• Supplied material:
▬▬▬

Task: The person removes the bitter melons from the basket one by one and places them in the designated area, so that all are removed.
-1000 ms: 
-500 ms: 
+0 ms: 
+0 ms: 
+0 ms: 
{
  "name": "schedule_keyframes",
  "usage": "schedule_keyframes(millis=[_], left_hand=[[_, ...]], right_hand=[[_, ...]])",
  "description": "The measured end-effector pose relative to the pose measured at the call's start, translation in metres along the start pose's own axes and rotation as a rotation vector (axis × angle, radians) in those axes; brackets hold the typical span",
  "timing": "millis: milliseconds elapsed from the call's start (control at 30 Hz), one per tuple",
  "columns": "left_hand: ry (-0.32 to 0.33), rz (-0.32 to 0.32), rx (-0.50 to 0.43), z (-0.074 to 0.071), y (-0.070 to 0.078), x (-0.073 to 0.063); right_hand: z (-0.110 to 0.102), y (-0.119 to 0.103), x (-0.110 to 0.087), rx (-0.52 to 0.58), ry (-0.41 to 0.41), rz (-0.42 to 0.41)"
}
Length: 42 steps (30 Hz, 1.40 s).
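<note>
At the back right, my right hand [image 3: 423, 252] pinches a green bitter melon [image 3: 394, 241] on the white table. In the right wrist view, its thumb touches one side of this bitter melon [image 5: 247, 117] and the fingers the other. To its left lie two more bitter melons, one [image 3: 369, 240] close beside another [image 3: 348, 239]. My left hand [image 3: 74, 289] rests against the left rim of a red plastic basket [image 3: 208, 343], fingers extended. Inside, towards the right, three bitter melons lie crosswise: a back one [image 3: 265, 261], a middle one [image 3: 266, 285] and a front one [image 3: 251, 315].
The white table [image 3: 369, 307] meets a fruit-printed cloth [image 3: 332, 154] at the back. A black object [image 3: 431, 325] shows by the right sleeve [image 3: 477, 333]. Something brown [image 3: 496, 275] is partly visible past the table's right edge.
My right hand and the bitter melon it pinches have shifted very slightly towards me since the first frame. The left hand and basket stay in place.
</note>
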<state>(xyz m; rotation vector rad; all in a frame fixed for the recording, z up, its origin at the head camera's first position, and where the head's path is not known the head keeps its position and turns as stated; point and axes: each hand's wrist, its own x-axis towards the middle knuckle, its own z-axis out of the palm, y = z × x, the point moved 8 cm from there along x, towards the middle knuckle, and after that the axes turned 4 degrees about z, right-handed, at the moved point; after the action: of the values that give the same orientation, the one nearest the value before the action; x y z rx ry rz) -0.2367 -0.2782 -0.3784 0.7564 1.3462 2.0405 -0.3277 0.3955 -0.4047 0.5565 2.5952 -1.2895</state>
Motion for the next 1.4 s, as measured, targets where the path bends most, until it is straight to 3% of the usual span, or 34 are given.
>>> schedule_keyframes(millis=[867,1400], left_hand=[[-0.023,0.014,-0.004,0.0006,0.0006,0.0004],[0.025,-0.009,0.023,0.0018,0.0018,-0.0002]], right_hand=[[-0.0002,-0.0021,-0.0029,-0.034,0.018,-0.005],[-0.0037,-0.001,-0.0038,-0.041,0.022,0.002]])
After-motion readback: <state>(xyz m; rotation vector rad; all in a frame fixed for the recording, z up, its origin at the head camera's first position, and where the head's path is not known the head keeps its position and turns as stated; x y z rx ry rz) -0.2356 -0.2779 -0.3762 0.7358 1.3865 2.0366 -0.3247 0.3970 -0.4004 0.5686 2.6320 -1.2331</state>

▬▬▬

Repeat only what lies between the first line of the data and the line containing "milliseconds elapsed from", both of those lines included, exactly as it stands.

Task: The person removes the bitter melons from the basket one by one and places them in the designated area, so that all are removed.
-1000 ms: 
-500 ms: 
+0 ms: 
+0 ms: 
+0 ms: 
{
  "name": "schedule_keyframes",
  "usage": "schedule_keyframes(millis=[_], left_hand=[[_, ...]], right_hand=[[_, ...]])",
  "description": "The measured end-effector pose relative to the pose measured at the call's start, translation in metres along the start pose's own axes and rotation as a rotation vector (axis × angle, radians) in those axes; brackets hold the typical span",
  "timing": "millis: milliseconds elapsed from the call's start (control at 30 Hz), one per tuple",

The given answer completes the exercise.